• _PROBLEM_: Copy the listing exactly, please, and keep every picture out of it.
──────── COLLECTED MATERIAL
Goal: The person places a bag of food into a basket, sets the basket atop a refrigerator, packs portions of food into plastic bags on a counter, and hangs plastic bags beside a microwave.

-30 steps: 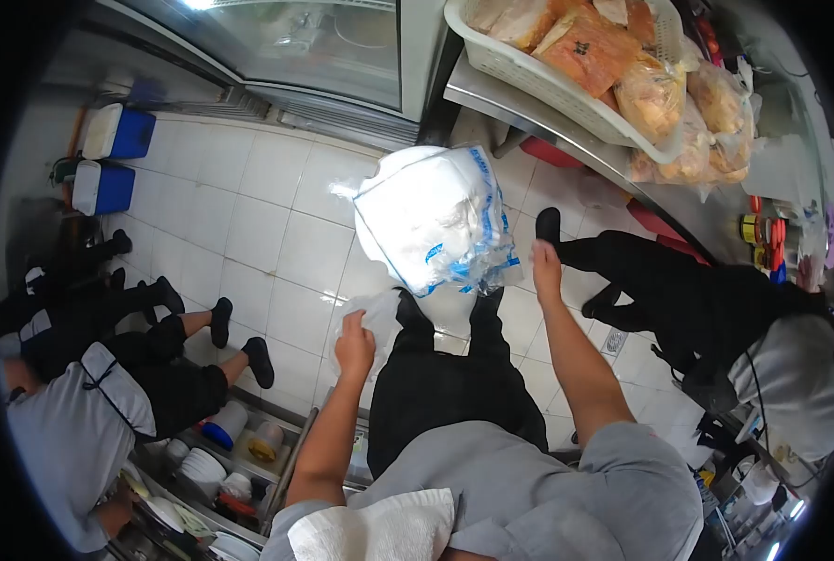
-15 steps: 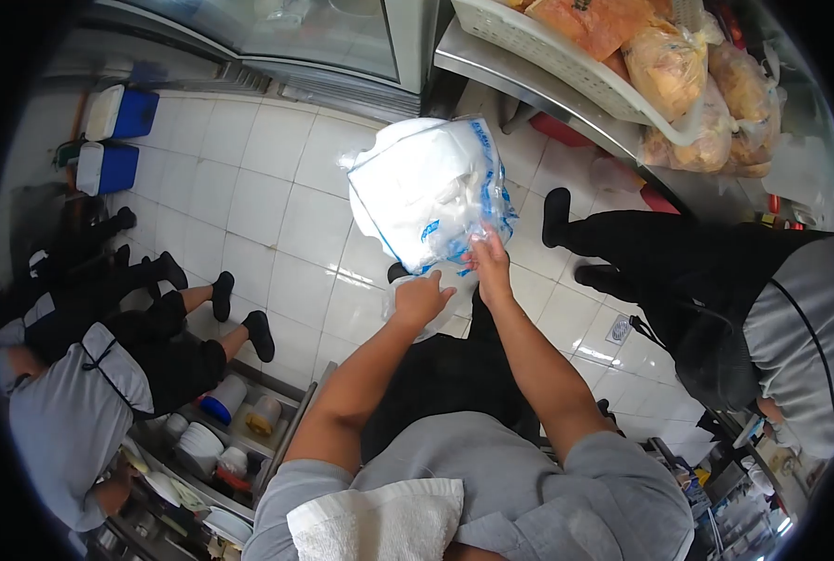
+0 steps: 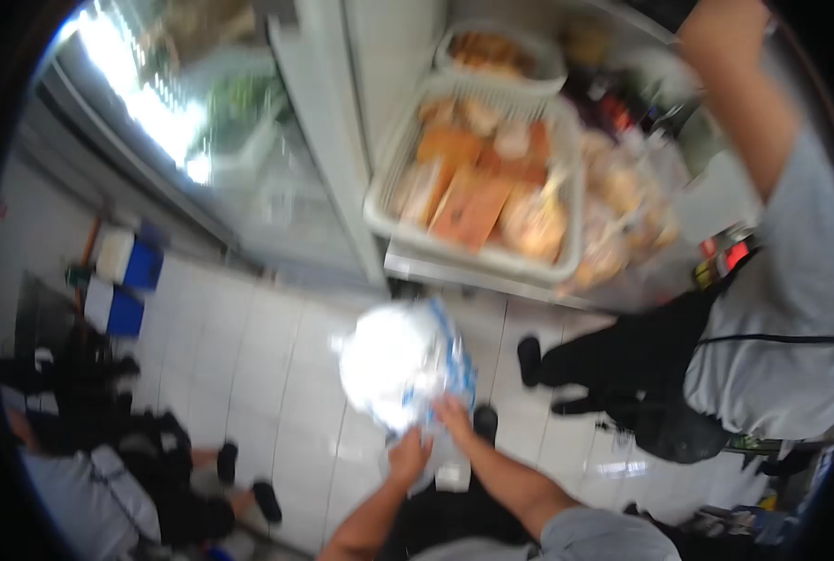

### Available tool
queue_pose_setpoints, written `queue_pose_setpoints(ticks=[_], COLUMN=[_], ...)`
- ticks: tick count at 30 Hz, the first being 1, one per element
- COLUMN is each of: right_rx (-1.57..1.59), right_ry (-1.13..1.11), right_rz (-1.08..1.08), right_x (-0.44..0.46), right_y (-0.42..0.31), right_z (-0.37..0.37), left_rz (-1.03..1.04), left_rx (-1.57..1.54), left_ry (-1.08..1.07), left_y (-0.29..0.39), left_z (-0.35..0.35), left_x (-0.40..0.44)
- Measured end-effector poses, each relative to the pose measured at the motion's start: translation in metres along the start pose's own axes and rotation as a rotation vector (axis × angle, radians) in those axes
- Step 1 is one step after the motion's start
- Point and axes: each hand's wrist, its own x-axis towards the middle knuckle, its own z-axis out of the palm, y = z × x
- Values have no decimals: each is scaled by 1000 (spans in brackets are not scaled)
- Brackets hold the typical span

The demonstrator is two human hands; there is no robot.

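Drawn inward since a second ago, left hand (image 3: 408, 456) and right hand (image 3: 453, 417) sit close together at the white bundle (image 3: 393, 365), too blurred to tell whether they grip.

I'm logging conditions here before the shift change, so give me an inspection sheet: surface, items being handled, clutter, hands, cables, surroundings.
Surface: white tiled floor, with bright reflections.
Job's things: white bag with blue markings; contents unclear.
Clutter: basket of brownish pieces on the counter, filled bags beside it.
Hands: left hand and right hand at the bag's near side; grip too blurred to tell.
Cables: nothing seen.
Surroundings: glass door, blue-and-white boxes, people on the left, one person on the right with an arm raised.
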Motion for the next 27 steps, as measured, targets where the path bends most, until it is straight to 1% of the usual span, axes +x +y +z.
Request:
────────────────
• _ANSWER SPACE_:
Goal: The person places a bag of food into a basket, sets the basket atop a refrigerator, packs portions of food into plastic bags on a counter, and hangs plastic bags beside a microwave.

-30 steps: 
-15 steps: 
+0 steps: 

### Available tool
queue_pose_setpoints, written `queue_pose_setpoints(ticks=[_], COLUMN=[_], ...)`
- ticks: tick count at 30 Hz, the first being 1, one per element
- COLUMN is each of: right_rx (-1.57..1.59), right_ry (-1.13..1.11), right_rz (-1.08..1.08), right_x (-0.44..0.46), right_y (-0.42..0.31), right_z (-0.37..0.37), left_rz (-1.03..1.04), left_rx (-1.57..1.54), left_ry (-1.08..1.07), left_y (-0.29..0.39), left_z (-0.35..0.35), left_x (-0.40..0.44)
- Measured end-effector poses, each relative to the pose measured at the motion's start: translation in metres along the start pose's own axes and rotation as a rotation vector (axis × angle, radians) in those axes
- Step 1 is one step after the motion's start
- Point and axes: each hand's wrist, its own x-axis towards the middle knuckle, its own z-axis out of the palm, y = z × x
- Values have no decimals: each is scaled by 1000 (spans in brackets are not scaled)
- Brackets hold the typical span

The demonstrator is two human hands; there is no robot.

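Drawn inward since a second ago, left hand (image 3: 408, 456) and right hand (image 3: 453, 417) sit close together at the white bundle (image 3: 393, 365), too blurred to tell whether they grip.

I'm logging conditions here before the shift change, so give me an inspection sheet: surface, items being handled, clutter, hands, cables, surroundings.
Surface: white tiled floor, with bright reflections.
Job's things: white bag with blue markings; contents unclear.
Clutter: basket of brownish pieces on the counter, filled bags beside it.
Hands: left hand and right hand at the bag's near side; grip too blurred to tell.
Cables: nothing seen.
Surroundings: glass door, blue-and-white boxes, people on the left, one person on the right with an arm raised.
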Motion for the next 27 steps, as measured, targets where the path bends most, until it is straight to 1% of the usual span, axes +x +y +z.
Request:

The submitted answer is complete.